There were options I hadn’t exhausted yet, avenues I hadn’t explored. Like Nana—I’d try harder, see what she’d offer up about her granddaughter’s mental-health history. Or I could call Second Chance Antiques and beg Greta for more stories.
But when I snatched my phone off the sofa, Kristen’s text still stared back at me: “Hey, remember what I said in my birthday card. Read it, remember it, believe it. We’re in this together.”
Something had been bugging me about the card—it read a bit stiffly, especially toward the end. Less like how Kristen normally talked, and more like one of her…

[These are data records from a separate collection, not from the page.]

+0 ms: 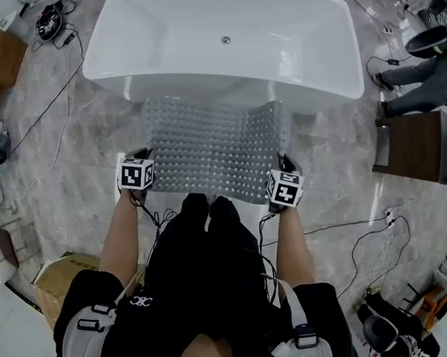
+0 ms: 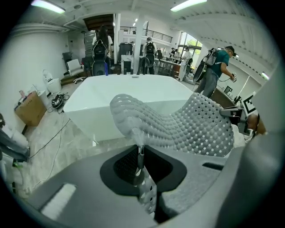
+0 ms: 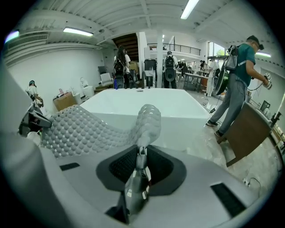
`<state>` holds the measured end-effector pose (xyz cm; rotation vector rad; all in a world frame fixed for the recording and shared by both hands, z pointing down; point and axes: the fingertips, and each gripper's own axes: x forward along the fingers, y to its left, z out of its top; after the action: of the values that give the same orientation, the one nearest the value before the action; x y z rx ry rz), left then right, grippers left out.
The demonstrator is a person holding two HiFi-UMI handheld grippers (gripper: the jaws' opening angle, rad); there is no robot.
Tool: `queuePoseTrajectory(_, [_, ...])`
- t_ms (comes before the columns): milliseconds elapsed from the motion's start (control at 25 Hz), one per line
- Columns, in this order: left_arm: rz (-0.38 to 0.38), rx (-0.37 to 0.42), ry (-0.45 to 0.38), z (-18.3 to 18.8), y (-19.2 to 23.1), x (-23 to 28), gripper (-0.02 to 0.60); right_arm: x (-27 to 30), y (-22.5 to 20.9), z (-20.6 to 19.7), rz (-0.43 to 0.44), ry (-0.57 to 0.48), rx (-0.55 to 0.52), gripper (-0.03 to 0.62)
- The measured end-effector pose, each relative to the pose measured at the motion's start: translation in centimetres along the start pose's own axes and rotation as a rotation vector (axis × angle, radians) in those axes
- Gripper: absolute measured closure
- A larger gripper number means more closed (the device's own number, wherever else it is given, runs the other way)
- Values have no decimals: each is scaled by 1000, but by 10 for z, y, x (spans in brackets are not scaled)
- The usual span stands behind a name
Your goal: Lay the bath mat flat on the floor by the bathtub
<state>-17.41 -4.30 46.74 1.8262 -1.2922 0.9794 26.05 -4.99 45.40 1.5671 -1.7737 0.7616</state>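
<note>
Fig.: Bath mat point(image 1: 213, 148), grey & studded, was spread at frame centre betw. both grippers, just below the white bathtub point(image 1: 220, 35) and over the marble floor point(image 1: 337, 149). It was not yet flat: it sagged mid-span and curled up at each grip. Whether its far edge touched the floor was unclear. Left gripper point(image 1: 139, 159), centre-left: fingers point(image 2: 127, 162) clenched on the mat's near-left corner. Right gripper point(image 1: 284, 167), centre-right: fingers point(image 3: 158, 164) clamped likewise on the near-right corner. Holder's black-clad legs filled the lower centre. Another person point(image 3: 238, 84) stood at the right of the right gripper view.
</note>
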Motion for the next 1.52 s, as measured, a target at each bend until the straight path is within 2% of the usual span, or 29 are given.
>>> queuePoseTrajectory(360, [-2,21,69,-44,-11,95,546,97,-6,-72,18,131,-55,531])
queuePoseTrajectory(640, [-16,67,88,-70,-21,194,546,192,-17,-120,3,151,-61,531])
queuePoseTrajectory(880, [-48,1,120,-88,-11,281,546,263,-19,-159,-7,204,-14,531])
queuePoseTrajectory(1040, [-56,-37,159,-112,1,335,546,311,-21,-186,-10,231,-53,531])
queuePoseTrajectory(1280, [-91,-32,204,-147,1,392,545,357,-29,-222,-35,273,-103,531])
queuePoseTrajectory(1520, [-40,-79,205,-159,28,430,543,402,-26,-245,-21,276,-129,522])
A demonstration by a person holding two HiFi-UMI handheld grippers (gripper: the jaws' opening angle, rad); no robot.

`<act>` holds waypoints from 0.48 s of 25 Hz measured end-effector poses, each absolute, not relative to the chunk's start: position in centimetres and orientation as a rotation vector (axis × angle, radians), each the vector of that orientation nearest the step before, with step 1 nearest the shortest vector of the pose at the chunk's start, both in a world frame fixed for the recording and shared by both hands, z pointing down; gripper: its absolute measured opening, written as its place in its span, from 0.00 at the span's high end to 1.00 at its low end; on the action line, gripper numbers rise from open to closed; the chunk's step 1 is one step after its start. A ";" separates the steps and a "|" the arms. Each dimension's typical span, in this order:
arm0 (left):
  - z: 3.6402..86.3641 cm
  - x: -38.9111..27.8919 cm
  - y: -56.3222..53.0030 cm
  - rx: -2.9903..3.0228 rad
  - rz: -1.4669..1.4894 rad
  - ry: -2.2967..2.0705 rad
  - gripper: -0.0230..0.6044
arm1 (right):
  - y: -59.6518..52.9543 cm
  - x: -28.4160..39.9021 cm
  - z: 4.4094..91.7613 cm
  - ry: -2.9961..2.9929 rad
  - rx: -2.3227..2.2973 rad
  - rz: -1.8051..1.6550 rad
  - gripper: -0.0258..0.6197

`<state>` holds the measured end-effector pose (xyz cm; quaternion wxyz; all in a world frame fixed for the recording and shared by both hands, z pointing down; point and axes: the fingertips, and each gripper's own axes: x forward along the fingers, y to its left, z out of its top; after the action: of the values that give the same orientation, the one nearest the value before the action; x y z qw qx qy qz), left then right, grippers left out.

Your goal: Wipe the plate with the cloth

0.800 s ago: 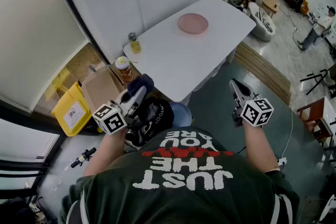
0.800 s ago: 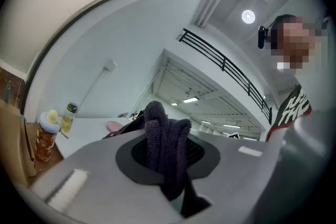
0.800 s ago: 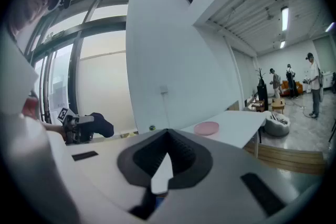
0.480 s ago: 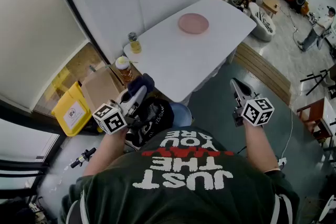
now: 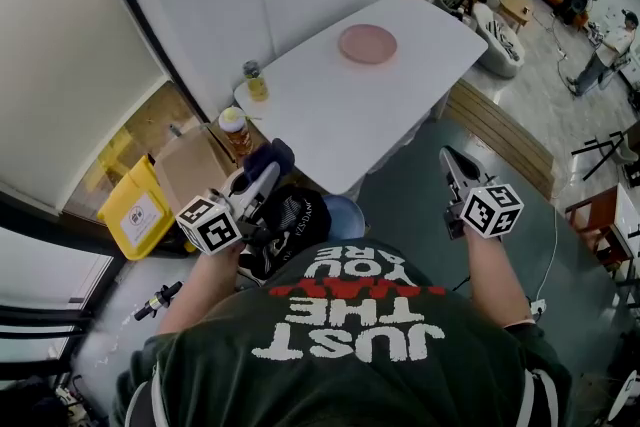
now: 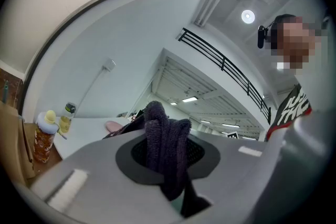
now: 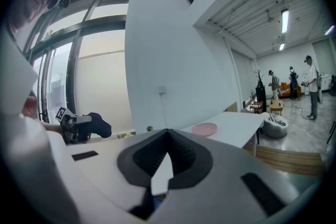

What had I done with it? I dug around in the pile of mail on my kitchen table, then found it in a tote bag in my bedroom:
Dear Emily,
HAPPY BIRTHDAY! It’s hard to believe we’ve been friends for 10+ years. I can’t imagine my life without you—in a way, I guess I owe those douchebags in our Stats 101 class a thank-you. I’m so proud of the smart, strong, independent woman you’ve become. And I count myself so lucky that, after 2 years apart, we’ll finally live in the same city again!
I’ve been thinking back to those late nights when we’d sneak out at 4 or 5 am and splash in the water and then watch the sunrise over Lake Michigan together. Remember that? When we’d feel like we were the only ones awake in the whole world. When we’d feel like not just Evanston but the entire world was ours. When we would dry right off—perfectly, boldly ourselves.